I have nothing against artistic progress. I don’t even have anything against anyone born after 1990 (the people I think these remakes are targeted at), but is nothing sacred anymore? Apparently not. And I think that’s a damn shame. The world can have their new fangled Transformers, their gritty and humorless G.I. Joe, and their shameless Miley-cloned Jem. I will stick with the old friends I grew up with. And thanks to DVD, I can, praise Starlight Music.

DISCLAIMER: None of this applies to the new My Little Pony: Friendship Is Magic series on The Hub. Though it is also a re-boot of a beloved eighties cartoon, I’m a devoted fan and viewer. You might find this hypocritical, but guess what? This is my column and I can say what I want. Now if you'll excuse me, Pinkie Pie and I have cupcakes to eat!

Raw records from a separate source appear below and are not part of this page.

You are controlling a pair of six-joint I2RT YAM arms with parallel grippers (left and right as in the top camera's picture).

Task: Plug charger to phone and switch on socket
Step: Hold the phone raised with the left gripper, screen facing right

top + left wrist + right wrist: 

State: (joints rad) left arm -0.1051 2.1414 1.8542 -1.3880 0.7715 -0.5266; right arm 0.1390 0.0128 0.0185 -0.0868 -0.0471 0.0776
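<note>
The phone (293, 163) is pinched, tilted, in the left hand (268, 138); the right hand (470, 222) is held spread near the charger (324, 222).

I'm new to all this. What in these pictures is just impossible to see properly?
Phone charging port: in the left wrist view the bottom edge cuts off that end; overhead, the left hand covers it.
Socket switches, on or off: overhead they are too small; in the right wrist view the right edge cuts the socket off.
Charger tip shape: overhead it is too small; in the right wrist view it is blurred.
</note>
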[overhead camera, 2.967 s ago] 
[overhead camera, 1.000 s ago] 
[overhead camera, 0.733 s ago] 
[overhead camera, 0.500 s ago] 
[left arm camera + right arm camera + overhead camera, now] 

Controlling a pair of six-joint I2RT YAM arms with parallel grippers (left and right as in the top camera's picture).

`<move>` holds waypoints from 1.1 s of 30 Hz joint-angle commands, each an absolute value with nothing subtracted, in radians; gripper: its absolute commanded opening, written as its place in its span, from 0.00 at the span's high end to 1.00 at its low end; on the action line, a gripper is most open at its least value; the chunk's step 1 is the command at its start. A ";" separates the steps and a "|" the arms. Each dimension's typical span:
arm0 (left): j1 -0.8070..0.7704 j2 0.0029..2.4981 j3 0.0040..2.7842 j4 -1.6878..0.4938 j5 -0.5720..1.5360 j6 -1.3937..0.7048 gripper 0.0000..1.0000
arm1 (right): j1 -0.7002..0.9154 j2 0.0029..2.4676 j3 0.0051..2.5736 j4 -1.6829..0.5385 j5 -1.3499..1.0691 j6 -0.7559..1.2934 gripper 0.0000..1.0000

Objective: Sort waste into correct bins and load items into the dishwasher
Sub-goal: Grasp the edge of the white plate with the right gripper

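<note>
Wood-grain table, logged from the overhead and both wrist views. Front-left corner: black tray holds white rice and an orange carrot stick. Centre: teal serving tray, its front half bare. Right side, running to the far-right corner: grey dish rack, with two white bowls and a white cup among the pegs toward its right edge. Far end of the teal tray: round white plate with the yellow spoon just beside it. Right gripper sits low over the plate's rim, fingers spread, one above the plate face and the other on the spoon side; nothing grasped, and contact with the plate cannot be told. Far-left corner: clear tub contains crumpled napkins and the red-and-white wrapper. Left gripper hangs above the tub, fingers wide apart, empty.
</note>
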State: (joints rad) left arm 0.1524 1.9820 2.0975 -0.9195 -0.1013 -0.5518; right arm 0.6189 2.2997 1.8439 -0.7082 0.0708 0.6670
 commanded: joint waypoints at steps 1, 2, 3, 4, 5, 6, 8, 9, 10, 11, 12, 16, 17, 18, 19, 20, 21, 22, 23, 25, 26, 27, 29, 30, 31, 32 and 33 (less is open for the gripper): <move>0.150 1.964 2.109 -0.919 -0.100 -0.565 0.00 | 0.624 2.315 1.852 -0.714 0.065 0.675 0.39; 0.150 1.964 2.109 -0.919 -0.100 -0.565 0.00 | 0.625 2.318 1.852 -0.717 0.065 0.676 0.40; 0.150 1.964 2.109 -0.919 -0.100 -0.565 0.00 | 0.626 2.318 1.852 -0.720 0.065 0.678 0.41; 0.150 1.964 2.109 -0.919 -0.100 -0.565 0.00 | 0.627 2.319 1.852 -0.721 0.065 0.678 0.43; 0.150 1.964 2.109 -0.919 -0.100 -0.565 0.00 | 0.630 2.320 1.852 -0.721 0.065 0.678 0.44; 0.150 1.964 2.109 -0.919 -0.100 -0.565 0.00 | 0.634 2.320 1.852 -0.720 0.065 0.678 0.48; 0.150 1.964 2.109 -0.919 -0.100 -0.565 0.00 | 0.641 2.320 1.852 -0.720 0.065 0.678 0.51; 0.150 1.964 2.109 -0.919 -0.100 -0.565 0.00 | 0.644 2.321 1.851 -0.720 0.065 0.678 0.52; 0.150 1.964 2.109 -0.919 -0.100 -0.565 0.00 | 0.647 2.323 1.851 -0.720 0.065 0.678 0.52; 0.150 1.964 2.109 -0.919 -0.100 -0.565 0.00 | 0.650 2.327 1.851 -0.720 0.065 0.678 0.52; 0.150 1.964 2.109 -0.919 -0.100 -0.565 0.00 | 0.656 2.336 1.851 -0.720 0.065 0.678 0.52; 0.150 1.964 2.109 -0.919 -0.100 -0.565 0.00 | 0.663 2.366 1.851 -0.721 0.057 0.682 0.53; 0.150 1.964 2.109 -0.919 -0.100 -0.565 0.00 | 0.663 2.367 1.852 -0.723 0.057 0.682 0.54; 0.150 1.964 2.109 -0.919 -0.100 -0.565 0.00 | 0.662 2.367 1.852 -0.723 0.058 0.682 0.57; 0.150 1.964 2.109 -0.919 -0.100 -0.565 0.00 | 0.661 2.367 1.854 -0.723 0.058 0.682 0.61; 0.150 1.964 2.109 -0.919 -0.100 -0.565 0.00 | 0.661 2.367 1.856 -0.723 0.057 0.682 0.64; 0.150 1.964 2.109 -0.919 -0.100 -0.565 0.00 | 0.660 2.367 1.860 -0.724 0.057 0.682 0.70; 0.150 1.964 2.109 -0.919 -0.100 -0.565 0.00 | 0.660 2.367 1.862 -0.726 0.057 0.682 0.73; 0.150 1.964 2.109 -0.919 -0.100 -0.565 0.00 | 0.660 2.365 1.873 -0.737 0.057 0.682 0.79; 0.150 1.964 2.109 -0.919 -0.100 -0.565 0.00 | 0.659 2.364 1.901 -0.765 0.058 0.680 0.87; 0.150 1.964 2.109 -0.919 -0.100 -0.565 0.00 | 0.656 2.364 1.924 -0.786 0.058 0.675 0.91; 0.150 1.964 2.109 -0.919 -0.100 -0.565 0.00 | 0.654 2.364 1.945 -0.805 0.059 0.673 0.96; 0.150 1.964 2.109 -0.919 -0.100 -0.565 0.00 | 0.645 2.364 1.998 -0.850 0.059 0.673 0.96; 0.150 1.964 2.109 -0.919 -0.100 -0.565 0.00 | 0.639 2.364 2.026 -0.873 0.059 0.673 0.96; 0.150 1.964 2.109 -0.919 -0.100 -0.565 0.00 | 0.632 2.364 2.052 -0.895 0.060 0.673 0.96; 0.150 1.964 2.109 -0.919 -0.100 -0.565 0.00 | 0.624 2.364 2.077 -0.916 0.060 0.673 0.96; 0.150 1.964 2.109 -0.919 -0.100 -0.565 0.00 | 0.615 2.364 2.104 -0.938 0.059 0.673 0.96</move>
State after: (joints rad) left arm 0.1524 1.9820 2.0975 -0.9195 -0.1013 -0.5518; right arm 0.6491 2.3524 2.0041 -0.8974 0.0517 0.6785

Now that I've had my say, let's hear yours! Email me at!


S. Egenolf said...

Couldn't agree with you more. One of these re-booted cartoons that really "grinds my gears" is Strawberry Shortcake, who in the '80's was a sweet, chubby girl in a baby doll dress, floppy hat and clunky is re-imagined to look like everyone else, a ultra thin waife of a girl in the latest fashion. Some things need to be left well enough alone...STOP fucking with my childhood memories.

Serial Blonde said...

Oooh, that's a good one, darlin'! And so true. I LOVED Strawberry Shortcake and her friends when I was a child, too. I'm not a fan of the tween version either. Boo hiss, I say!